The CPUC also oversees and regulates new products and services, including solar and wind energy, bioenergy, alternative energy storage and other forms of renewable energy. In addition, the CPUC’s safety and enforcement role includes inspections, investigations and penalty and citation processes for safety violations.
The CEC publishes electric demand forecasts for the state and for specific service territories. Based on these forecasts, the CEC:
determines the need for additional energy sources and conservation programs;
sponsors alternative-energy research and development projects;
promotes energy conservation programs to reduce demand within the state of California for electricity and natural gas;
maintains a statewide plan of action in case of energy shortages; and
certifies power-plant sites and related facilities within California.
The CEC conducts a 20-year forecast of available supplies and prices for every market sector that consumes natural gas in California. This forecast includes resource evaluation, pipeline capacity needs, natural gas demand and wellhead prices, and costs of transportation and distribution. This analysis is one of many resource materials used to support the California Utilities’ long-term investment decisions.
The state of California requires certain California electric retail sellers, including SDG&E, to deliver a percentage of their retail energy sales from renewable energy sources. The rules governing this requirement, administered by both the CPUC and the CEC, are generally known as the RPS Program. We discuss this requirement as it applies to SDG&E in “Item 7. Management’s Discussion and Analysis of Financial Condition and Results of Operations – Factors Influencing Future Performance.”
California AB 32, the California Global Warming Solutions Act of 2006, assigns responsibility to CARB for monitoring and establishing policies for reducing GHG emissions. The bill requires CARB to develop and adopt a comprehensive plan for achieving real, quantifiable and cost-effective GHG emission reductions, including a statewide GHG emissions cap, mandatory reporting rules, and regulatory and market mechanisms to achieve reductions of GHG emissions. CARB is a department within the California Environmental Protection Agency, an organization that reports directly to the Governor’s Office in the Executive Branch of California State Government. Sempra LNG & Midstream and Sempra Mexico are also subject to the rules and regulations of CARB. We provide further discussion of GHG allowances and emissions in Note 1 of the Notes to Consolidated Financial Statements.
The operation and maintenance of SoCalGas’ natural gas storage facilities are regulated by DOGGR, as well as various other state and local agencies.

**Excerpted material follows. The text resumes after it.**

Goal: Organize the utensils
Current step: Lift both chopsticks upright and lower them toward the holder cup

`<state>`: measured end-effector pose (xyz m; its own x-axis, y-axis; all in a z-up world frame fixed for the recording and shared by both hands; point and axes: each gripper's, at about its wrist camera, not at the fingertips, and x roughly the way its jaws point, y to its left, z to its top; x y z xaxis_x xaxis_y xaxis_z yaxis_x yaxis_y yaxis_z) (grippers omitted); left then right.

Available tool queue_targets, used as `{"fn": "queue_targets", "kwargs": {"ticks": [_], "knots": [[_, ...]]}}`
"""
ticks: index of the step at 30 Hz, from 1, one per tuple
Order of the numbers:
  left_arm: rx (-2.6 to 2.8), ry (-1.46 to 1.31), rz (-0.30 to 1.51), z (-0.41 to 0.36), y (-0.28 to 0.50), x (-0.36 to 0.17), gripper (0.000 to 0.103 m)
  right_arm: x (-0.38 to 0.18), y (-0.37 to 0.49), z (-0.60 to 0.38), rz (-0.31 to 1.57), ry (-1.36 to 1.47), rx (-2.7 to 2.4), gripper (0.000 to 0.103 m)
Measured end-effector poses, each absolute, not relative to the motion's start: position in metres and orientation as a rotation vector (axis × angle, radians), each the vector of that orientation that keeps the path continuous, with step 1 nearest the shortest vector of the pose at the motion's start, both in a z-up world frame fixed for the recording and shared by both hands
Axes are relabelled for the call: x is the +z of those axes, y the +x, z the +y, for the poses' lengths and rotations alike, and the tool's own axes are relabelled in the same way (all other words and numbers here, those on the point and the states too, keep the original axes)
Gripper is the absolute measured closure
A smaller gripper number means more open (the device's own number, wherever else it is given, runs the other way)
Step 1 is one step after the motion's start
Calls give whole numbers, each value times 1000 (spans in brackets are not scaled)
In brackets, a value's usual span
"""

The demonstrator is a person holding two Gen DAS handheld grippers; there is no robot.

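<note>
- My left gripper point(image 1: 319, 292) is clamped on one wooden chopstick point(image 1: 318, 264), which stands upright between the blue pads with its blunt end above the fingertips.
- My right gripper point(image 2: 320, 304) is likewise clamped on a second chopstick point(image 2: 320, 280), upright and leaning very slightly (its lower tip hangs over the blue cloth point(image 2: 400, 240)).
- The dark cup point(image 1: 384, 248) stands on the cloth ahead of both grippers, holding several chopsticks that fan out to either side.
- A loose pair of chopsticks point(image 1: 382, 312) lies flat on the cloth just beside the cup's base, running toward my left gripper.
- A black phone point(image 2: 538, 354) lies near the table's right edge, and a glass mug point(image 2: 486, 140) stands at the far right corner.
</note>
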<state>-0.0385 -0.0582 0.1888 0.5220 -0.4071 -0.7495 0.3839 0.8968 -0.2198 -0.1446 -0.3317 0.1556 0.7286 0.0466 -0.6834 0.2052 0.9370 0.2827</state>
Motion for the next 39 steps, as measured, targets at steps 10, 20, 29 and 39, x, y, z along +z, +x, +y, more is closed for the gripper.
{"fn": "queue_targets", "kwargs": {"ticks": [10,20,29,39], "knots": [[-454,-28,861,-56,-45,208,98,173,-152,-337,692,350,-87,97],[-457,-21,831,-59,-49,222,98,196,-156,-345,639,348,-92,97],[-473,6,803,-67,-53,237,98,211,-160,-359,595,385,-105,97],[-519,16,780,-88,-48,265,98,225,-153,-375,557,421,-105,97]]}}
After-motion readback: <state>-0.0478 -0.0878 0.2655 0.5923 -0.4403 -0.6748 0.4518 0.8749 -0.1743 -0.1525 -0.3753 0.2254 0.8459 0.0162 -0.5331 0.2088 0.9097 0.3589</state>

We provide further discussion of DOGGR’s increased regulations in “Item 7. Management’s Discussion and Analysis of Financial Condition and Results of Operations – Factors Influencing Future Performance.”
U.S. Utility Regulation
The California Utilities are also regulated at the federal level by the FERC, the NRC, the EPA, the DOE and the DOT.
The FERC regulates the California Utilities’ interstate sale and transportation of natural gas and the application of the uniform systems of accounts. In the case of SDG&E, the FERC also regulates the transmission and wholesale sales of electricity in interstate commerce, transmission access, rates of return on transmission investment, rates of depreciation and electric rates involving sales for resale. The Energy Policy Act governs procedures for requests for transmission service. The FERC approved the California IOUs transfer of operation and control of their transmission facilities to the CAISO in 1998.

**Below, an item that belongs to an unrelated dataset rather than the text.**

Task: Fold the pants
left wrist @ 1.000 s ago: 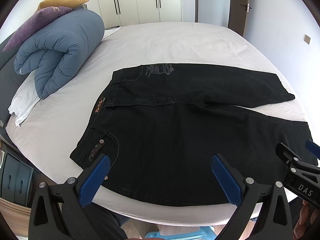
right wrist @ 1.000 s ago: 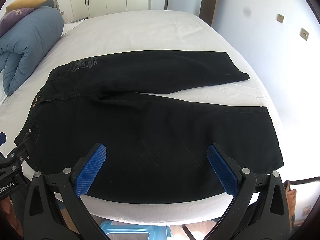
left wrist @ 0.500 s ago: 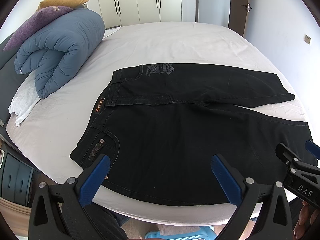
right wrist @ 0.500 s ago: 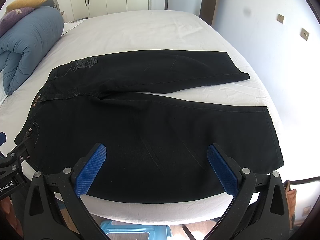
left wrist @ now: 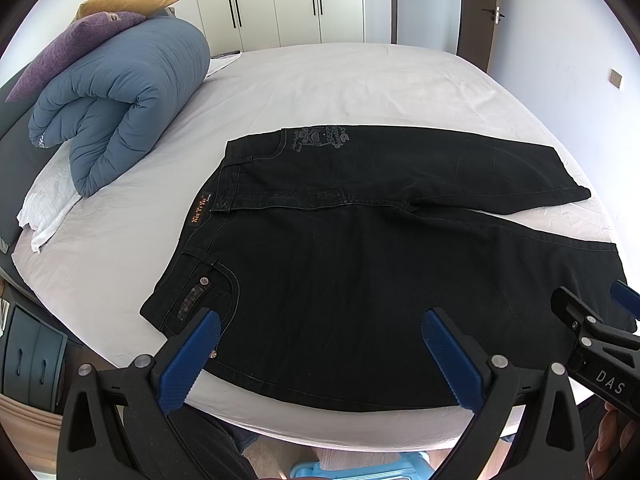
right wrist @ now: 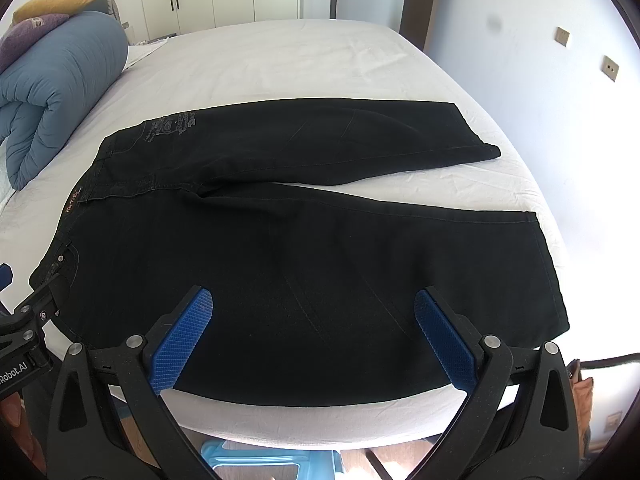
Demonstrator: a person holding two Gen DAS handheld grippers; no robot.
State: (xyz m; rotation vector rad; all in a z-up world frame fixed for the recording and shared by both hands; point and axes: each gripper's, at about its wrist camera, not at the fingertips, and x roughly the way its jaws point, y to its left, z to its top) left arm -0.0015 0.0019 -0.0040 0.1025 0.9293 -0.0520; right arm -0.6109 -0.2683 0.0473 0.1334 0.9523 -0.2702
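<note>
Black pants (left wrist: 360, 248) (right wrist: 304, 248) lie flat on the white bed, waistband to the left and both legs reaching right, slightly spread. My left gripper (left wrist: 320, 356) hovers open above the near edge close to the waist pocket, nothing between its blue pads. My right gripper (right wrist: 316, 332) is open too, over the near leg's lower part. Each gripper shows at the edge of the other's view: the right gripper (left wrist: 592, 340) and the left gripper (right wrist: 24, 320).
A rolled blue duvet (left wrist: 120, 108) with purple and yellow pillows sits at the bed's far left. The white bed (left wrist: 340, 80) stretches behind the pants. Wardrobe doors and a door stand at the back. A light blue stool (right wrist: 256, 464) is on the floor below.
</note>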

The NRC oversees the licensing, construction, operation and decommissioning of nuclear facilities in the U.S., including SONGS, in which SDG&E owns a 20-percent interest and which has been permanently retired since 2013. NRC and various state regulations require extensive review of the safety, radiological and environmental aspects of these facilities. We provide further discussion of SONGS matters, including the closure and pending decommissioning of the facility, in Note 13 of the Notes to Consolidated Financial Statements.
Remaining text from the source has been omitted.